MBOUR : LE PRÉFET INTERDIT LA VENTE DE CARTES DE PASTEF AU MARCHÉ CENTRAL ET AU QUAI DE PÊCHE


Le bras de fer autour de la mobilisation politique à Mbour prend une nouvelle tournure. Par arrêté en date du 24 juillet 2026, le préfet du département de Mbour, Amadou Diop, a interdit le rassemblement prévu les 26 et 27 juillet, de 11 heures à 18 heures, au marché central et au quai de pêche de Mbour.
L’initiative, portée par Thierno Cissé, Mor Diba et Mamadou Lamine Diaité, devait consister à aller à la rencontre des commerçants, usagers et sympathisants afin de procéder à la vente de cartes d’adhésion au parti Pastef-Les Patriotes.
Pour justifier sa décision, l’autorité administrative invoque notamment un « risque de perturbation de l’ordre public », ainsi que l’insuffisance des moyens nécessaires au maintien de l’ordre.
Une décision qui intervient dans un contexte politique particulièrement sensible, marqué par une volonté affichée de renforcer l’implantation de Pastef sur le terrain et de mobiliser davantage les populations.
Une interdiction qui suscite déjà des interrogations
Si l’administration fonde sa décision sur des impératifs de sécurité et de maintien de l’ordre, cette interdiction risque néanmoins de susciter des interrogations dans les rangs des initiateurs et des militants.
Comment une opération de proximité destinée à vendre des cartes d’adhésion à un parti politique peut-elle être assimilée à un rassemblement présentant un risque de trouble à l’ordre public ? La question ne manquera certainement pas d’alimenter le débat.
Pour les initiateurs, l’objectif était pourtant clair : aller au contact des populations, notamment des commerçants et usagers du marché central et du quai de pêche, afin de renforcer l’adhésion et l’ancrage local du parti.
Le terrain politique ne se ferme pas pour autant
L’interdiction préfectorale concerne les activités prévues sur la voie publique durant les dates et horaires indiqués. Mais elle ne devrait pas empêcher les responsables et volontaires de poursuivre leur travail de proximité dans le respect de la réglementation.
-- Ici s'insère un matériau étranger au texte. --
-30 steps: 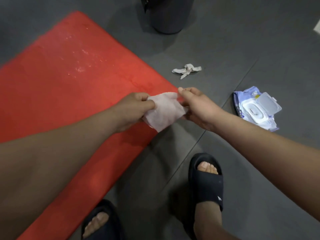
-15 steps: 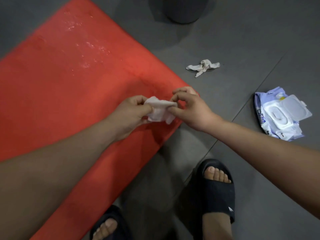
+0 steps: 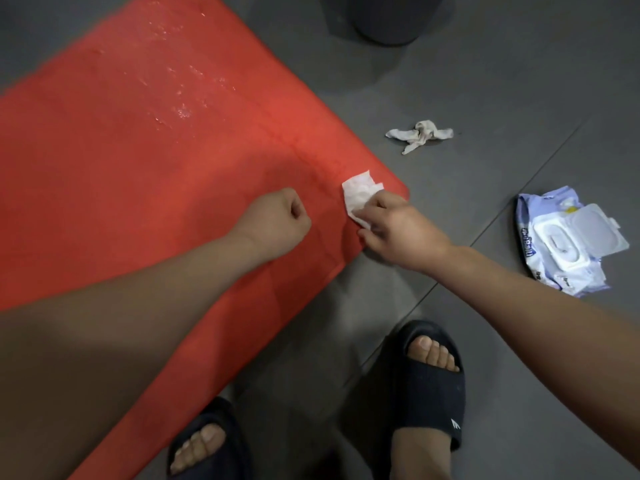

D’ailleurs, les initiateurs semblent déjà déterminés à maintenir leur dynamique de mobilisation. Les visites à domicile et le travail de proximité pourraient désormais prendre le relais de l’opération initialement prévue dans les espaces publics.
À Mbour, cette décision administrative pourrait donc paradoxalement donner une nouvelle impulsion à la mobilisation politique. Car lorsqu’une porte se ferme, les militants peuvent choisir d’en ouvrir plusieurs autres : dans les quartiers, dans les maisons et au cœur même des communautés.
La bataille de l’implantation politique à Mbour ne fait que commencer.